One need only point to Harold Innis, Marshall McLuhan, Lewis Mumford, Elizabeth Eisenstein, and James Carey for examples of influential figures who have addressed the intersection of history and the media.
Historical inquiry in the field of communication has never really developed institutionally to match the kind of professionalization one finds in, for instance, subfields of history itself.
The Long History of New Media: Technology, Historiography, and Contextualizing Newness - ProQuest
Though there are influential intellectual lodestars such as Innis to guide our inquiry, communication history lacks a clear disciplinary identity.
However, this need not be a problem. Strong disciplinary identities bring with them not only solid footing and well-rehearsed the long history of new media standpoints. They also come with their own blind spots, verification-oriented research projects that offer little in the way of innovation, and potentially stifling conditions for the new media researcher.

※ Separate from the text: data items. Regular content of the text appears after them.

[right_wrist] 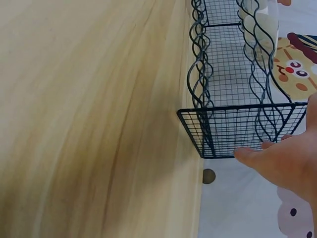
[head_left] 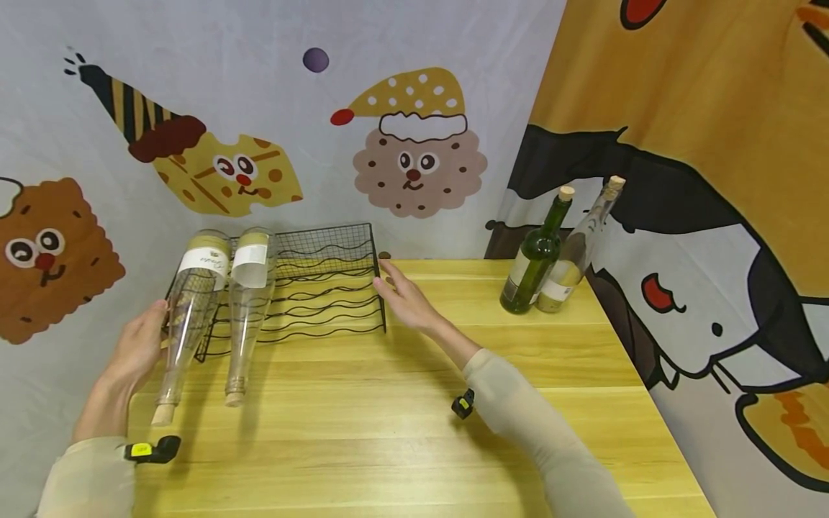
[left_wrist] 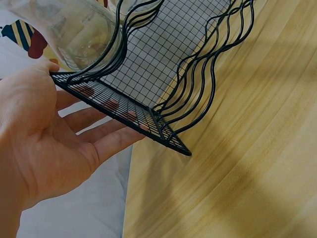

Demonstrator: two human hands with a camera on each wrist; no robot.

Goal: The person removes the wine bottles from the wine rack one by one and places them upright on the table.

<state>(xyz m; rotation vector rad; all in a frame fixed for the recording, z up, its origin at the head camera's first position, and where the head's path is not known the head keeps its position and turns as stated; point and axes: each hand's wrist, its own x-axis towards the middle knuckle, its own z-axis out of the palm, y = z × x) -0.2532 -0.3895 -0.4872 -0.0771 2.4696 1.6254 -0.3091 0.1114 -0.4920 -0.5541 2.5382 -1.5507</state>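
Note:
A black wire bottle rack (head_left: 337, 248) with wavy bars stands at the back of the table. Two clear corked bottles lie on its top left, necks toward me: one bottle (head_left: 190, 302) at the far end, another bottle (head_left: 246, 309) just right of it. Against the rack's left mesh side rests my left hand (head_left: 134, 349), its fingers stretched along the outside of the mesh in the left wrist view. My right hand (head_left: 409, 298) is at the opposite end, fingers extended beside the right mesh panel (right_wrist: 237, 130), fingertips right at it.
At the table's back right stand a green corked bottle (head_left: 540, 248) and a clear corked bottle (head_left: 573, 259), close together. A printed cloth (head_left: 414, 43) hangs behind the wooden table (head_left: 363, 446), and another patterned cloth (head_left: 732, 273) hangs along the right side.

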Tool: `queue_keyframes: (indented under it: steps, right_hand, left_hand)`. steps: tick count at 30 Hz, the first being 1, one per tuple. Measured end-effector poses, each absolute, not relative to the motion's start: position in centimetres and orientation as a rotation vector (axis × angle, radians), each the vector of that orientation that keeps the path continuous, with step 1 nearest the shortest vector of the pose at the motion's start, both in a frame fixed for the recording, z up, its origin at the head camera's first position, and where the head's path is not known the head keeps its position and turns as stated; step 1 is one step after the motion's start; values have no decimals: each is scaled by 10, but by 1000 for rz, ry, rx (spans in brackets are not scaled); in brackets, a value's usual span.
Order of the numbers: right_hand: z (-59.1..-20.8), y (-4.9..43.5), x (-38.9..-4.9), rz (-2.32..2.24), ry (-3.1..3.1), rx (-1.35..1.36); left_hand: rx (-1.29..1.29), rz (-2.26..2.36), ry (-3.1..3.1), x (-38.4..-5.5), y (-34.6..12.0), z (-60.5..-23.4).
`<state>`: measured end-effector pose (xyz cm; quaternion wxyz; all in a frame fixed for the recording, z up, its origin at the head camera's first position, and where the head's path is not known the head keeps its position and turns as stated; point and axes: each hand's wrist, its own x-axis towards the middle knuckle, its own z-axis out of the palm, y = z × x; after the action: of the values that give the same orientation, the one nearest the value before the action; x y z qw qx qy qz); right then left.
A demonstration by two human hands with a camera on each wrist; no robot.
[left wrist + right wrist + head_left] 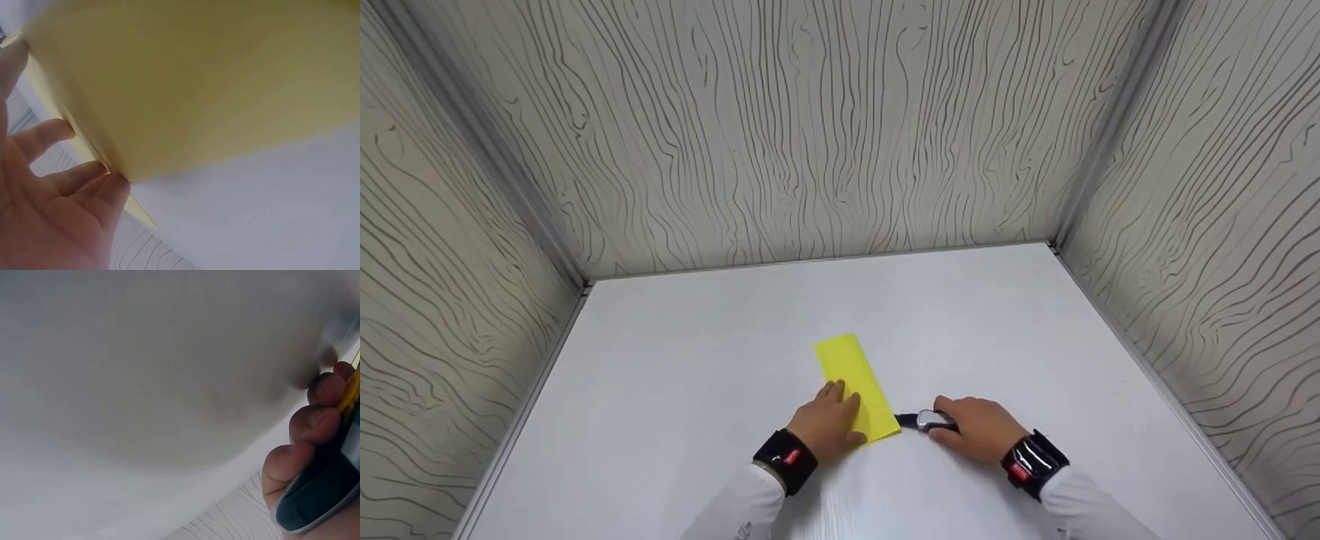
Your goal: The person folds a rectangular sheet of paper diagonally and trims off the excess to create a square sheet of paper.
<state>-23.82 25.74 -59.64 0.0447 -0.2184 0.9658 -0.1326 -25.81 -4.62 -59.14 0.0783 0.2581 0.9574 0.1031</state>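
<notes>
A folded sheet of yellow paper [861, 379] lies aslant on the white table. My left hand [826, 426] rests on its left side with the fingers spread. In the left wrist view, the fingertips [115, 188] press along the long edge of the yellow paper [197, 90], where two layers show. My right hand [981, 427] grips what looks like a stapler [930, 420], black and silver, whose narrow black front meets the paper's lower right edge. The right wrist view shows curled fingers [315, 424] round its dark green, grey-rimmed body [320, 495].
The white table [697, 360] has grey-edged sides. Wood-grain panels [810, 135] stand behind it and on both sides, joined by grey metal posts [1084, 172]. Both wrists wear black straps [787, 459].
</notes>
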Motion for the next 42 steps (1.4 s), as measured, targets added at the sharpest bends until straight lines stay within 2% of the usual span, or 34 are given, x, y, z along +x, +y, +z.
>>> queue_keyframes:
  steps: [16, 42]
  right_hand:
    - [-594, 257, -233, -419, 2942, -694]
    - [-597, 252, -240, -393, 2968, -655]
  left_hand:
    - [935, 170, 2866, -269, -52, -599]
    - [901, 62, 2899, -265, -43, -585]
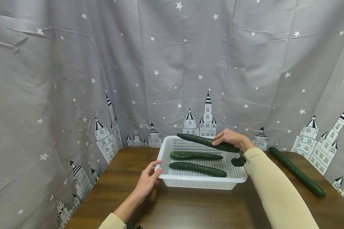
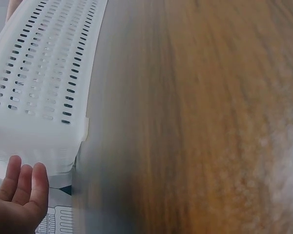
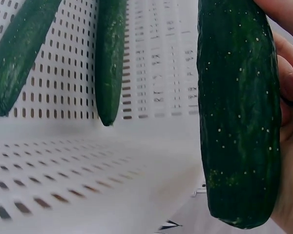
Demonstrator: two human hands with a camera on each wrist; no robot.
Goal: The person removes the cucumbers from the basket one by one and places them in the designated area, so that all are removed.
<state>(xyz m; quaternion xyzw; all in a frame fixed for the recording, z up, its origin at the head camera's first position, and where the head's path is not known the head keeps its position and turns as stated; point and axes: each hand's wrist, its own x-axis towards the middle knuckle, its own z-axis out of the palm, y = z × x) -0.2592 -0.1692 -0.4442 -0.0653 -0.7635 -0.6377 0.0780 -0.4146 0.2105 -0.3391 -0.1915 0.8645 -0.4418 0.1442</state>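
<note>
My right hand grips a long dark green cucumber above the back part of a white perforated plastic basket. In the right wrist view this cucumber runs close along the palm, its blunt end pointing down. Two more cucumbers lie inside the basket, a rear one and a front one, side by side. My left hand holds the basket's left rim, thumb on top and the other fingers beneath. Those fingers show under the white rim in the left wrist view.
Another cucumber lies slantwise on the brown wooden table, right of the basket. Behind the table hangs a grey curtain with stars and castles, which also closes off the left side. The right sleeve passes between basket and lone cucumber.
</note>
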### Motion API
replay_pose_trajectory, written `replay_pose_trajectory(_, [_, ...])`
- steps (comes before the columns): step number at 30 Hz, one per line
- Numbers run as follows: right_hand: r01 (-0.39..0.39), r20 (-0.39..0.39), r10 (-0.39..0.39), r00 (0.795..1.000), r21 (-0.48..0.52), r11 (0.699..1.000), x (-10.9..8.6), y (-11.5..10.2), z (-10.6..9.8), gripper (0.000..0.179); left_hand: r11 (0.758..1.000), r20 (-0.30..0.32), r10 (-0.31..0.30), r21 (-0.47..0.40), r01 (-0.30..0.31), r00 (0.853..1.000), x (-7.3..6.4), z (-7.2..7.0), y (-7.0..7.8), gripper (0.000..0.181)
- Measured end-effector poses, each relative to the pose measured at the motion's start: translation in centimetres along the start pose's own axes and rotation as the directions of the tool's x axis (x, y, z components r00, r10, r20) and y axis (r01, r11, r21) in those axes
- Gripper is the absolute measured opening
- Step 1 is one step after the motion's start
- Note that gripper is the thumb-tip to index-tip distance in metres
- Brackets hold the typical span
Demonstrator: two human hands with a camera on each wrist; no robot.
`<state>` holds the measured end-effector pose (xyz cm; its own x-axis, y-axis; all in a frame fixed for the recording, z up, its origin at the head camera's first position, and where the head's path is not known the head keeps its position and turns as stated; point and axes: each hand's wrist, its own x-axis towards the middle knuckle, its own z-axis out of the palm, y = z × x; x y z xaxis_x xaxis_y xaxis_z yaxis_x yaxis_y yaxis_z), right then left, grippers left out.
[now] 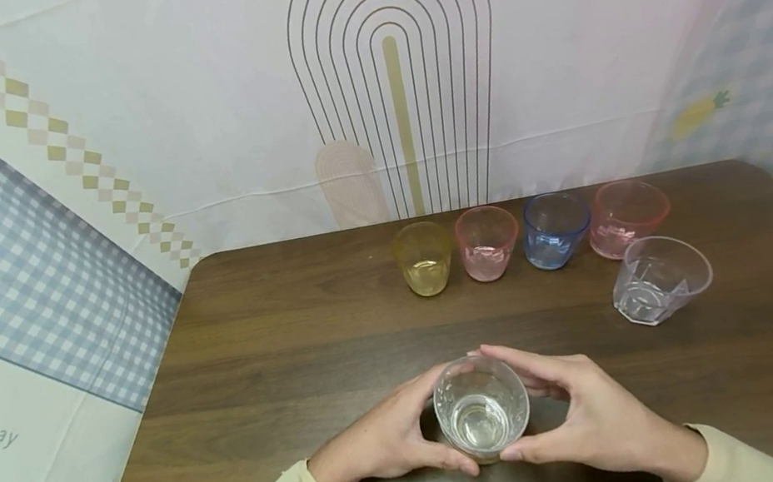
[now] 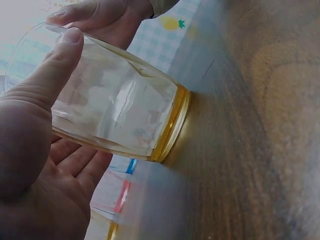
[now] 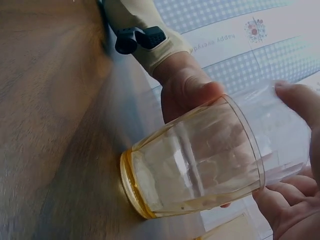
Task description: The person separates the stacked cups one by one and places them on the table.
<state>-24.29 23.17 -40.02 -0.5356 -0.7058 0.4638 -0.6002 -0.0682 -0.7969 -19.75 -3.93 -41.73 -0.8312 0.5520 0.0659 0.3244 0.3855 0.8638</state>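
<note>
At the near middle of the table, my two hands are around a pair of nested cups. The lower one is a yellow-tinted cup (image 3: 195, 165), its thick amber base down at the tabletop. A clear cup (image 3: 285, 145) sits inside its mouth, with the upper part sticking out above the yellow rim. From the left, my left hand (image 1: 402, 436) holds the yellow cup between thumb and fingers. My right hand (image 1: 588, 411) grips the clear cup from the other side, thumb near and fingers on the far side. From above, the clear rim mostly covers the yellow cup.
Along the back of the brown table (image 1: 280, 334) stand a yellow cup (image 1: 425, 269), a pink cup (image 1: 487, 254), a blue cup (image 1: 554, 244) and another pink cup (image 1: 626, 220). One more clear cup (image 1: 659, 282) is in front of the right pink one. Patterned cloth (image 1: 225, 132) hangs behind.
</note>
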Motion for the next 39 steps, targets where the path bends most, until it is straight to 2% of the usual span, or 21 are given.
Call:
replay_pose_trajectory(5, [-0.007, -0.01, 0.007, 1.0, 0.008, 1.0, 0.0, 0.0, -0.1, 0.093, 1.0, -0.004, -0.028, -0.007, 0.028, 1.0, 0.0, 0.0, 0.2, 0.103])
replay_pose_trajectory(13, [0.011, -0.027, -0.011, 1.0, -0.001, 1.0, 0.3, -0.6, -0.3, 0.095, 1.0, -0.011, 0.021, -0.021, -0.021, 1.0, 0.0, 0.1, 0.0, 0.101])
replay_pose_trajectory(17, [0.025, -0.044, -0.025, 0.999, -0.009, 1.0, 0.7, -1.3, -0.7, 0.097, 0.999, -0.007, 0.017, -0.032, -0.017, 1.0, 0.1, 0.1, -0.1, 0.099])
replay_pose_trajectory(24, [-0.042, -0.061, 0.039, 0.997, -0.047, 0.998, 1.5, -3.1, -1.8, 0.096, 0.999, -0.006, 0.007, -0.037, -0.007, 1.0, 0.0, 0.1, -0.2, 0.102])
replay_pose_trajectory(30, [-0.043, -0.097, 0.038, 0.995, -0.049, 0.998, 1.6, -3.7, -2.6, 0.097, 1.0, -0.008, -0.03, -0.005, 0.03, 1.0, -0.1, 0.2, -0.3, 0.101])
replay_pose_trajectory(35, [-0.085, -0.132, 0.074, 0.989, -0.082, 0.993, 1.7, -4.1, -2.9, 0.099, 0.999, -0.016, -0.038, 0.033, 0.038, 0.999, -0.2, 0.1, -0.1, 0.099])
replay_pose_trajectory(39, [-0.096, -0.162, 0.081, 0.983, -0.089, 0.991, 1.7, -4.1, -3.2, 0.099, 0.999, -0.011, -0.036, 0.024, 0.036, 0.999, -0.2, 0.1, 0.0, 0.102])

Introduction: History and New Media — The Long History of New Media
The history of new media, as found here, partakes of some of the freedom and dexterity that is granted to those on the margins. The emphasis on history here will we hope bring the fruits of the historical enterprise into conversation with other disciplines, and with a the long history of new media of ideas.
In this sense, perhaps there is something new here. First, the volume has been developed in an attempt to nurture our awareness of how media operate not only as subjects for historical inquiry, but also as the substance of all history.
The Long History of New Media
the long history of new media This can be found most obviously in the section dedicated to historiography, but the echoes of this basic insight resonate across the volume. Second, this volume sets a course for an approach to history that is, we hope, less tied to print and writing silent, visual media than many other historical approaches.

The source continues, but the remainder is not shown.